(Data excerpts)
---
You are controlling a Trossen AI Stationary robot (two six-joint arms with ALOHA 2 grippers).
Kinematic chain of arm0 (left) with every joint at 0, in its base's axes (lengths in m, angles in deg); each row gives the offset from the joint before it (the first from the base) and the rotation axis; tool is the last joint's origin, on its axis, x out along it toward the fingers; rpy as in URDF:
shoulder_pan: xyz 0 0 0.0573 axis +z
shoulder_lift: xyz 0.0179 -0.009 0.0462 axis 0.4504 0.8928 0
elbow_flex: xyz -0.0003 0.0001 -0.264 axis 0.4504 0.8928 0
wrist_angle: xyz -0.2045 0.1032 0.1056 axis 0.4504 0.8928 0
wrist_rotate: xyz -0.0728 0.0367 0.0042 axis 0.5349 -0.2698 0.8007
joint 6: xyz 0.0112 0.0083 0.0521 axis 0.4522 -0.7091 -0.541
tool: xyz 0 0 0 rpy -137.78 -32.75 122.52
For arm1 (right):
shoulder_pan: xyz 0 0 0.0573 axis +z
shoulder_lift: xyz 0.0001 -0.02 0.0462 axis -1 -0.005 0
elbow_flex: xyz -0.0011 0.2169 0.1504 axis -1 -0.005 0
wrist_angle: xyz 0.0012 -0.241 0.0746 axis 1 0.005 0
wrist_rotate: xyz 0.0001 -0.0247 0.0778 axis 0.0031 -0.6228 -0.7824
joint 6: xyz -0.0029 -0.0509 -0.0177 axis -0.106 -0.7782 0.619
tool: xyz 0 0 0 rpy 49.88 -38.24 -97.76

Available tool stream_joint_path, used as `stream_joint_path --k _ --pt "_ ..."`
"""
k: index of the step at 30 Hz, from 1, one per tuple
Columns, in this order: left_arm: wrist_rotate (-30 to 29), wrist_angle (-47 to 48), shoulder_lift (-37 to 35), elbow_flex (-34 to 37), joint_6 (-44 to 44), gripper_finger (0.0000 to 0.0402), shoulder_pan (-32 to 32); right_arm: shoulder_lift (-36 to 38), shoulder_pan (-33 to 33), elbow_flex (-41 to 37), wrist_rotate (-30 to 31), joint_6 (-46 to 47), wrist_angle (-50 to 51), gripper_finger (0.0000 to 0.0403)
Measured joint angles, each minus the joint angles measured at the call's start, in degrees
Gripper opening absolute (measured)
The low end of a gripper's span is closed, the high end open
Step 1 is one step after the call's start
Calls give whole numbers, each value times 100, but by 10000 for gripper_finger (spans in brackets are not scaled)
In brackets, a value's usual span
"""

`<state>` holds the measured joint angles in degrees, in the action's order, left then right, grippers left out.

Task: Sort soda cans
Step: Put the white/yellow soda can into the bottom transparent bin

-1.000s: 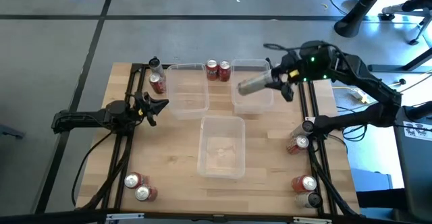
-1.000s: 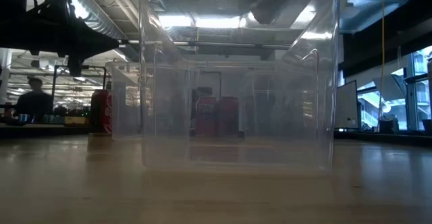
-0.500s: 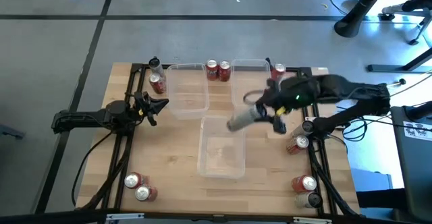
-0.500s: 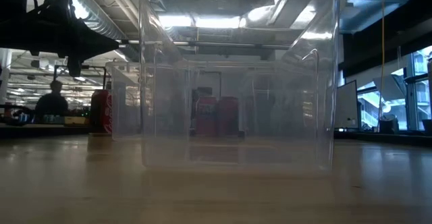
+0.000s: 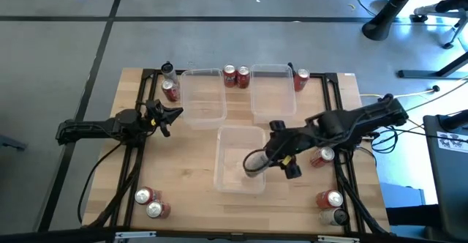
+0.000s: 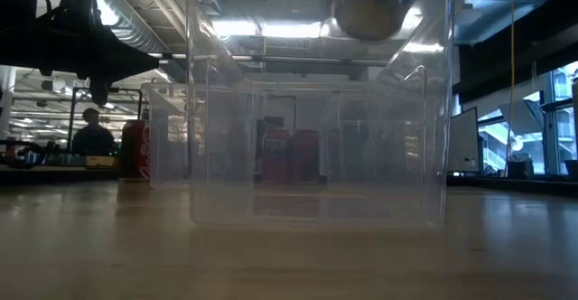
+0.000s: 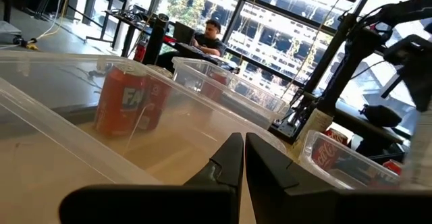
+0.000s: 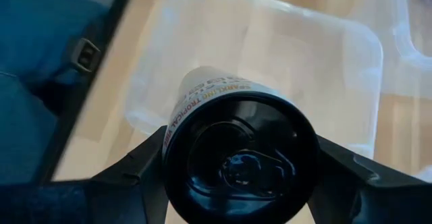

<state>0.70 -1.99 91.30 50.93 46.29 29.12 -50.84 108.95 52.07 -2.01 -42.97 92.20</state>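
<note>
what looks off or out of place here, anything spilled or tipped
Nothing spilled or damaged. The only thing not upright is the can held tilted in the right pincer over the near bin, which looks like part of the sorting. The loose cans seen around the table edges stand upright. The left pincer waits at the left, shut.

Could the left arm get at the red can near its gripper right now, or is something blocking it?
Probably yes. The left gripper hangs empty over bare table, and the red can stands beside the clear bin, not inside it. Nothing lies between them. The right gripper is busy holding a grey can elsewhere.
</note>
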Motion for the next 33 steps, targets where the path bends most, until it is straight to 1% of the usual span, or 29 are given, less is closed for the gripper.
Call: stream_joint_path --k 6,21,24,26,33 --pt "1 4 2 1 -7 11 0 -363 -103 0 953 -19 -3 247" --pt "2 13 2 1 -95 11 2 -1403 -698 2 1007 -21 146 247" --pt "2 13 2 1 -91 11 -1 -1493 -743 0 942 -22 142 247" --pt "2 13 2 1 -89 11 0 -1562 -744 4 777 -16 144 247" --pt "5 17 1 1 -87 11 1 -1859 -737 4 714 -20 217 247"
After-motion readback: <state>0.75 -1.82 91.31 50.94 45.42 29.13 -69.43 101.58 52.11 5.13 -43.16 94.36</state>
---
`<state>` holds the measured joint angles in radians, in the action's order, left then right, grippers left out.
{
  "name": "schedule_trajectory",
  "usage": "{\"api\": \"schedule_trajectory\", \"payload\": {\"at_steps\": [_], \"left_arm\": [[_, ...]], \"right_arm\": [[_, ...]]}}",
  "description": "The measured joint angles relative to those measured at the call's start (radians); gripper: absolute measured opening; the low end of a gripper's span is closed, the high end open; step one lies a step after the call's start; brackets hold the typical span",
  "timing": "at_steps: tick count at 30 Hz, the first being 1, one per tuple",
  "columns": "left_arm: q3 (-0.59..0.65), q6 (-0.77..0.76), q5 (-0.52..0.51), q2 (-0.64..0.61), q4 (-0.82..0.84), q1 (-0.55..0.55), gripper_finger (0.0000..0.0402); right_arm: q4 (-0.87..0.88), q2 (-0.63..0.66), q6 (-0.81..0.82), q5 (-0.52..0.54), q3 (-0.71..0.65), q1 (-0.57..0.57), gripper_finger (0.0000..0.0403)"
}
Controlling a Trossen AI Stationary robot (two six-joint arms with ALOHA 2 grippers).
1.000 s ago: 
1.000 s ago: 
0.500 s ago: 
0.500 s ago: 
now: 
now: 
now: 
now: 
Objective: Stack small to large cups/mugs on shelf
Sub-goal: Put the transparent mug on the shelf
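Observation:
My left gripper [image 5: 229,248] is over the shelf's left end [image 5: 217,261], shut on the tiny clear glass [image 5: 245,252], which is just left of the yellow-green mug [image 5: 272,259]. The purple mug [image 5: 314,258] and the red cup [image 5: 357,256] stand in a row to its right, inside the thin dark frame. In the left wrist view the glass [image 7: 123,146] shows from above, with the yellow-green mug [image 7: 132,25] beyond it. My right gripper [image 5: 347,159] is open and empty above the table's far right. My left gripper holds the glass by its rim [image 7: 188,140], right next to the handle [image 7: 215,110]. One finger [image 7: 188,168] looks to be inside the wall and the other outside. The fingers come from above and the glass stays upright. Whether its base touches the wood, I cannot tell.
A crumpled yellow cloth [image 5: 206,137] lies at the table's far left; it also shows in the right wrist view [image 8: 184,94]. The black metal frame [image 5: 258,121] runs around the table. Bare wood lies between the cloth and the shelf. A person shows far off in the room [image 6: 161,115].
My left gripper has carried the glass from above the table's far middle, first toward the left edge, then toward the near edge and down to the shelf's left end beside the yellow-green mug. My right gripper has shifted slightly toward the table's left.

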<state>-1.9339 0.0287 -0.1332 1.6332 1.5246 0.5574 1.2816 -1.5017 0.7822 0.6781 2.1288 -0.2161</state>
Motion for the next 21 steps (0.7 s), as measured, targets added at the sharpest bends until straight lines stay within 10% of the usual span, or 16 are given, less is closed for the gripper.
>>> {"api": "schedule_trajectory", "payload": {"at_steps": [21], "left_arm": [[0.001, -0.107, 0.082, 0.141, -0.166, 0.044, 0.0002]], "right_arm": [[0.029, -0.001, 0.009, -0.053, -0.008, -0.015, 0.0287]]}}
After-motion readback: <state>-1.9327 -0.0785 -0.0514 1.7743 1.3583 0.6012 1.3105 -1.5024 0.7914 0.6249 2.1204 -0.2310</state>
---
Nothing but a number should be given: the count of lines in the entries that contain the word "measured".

6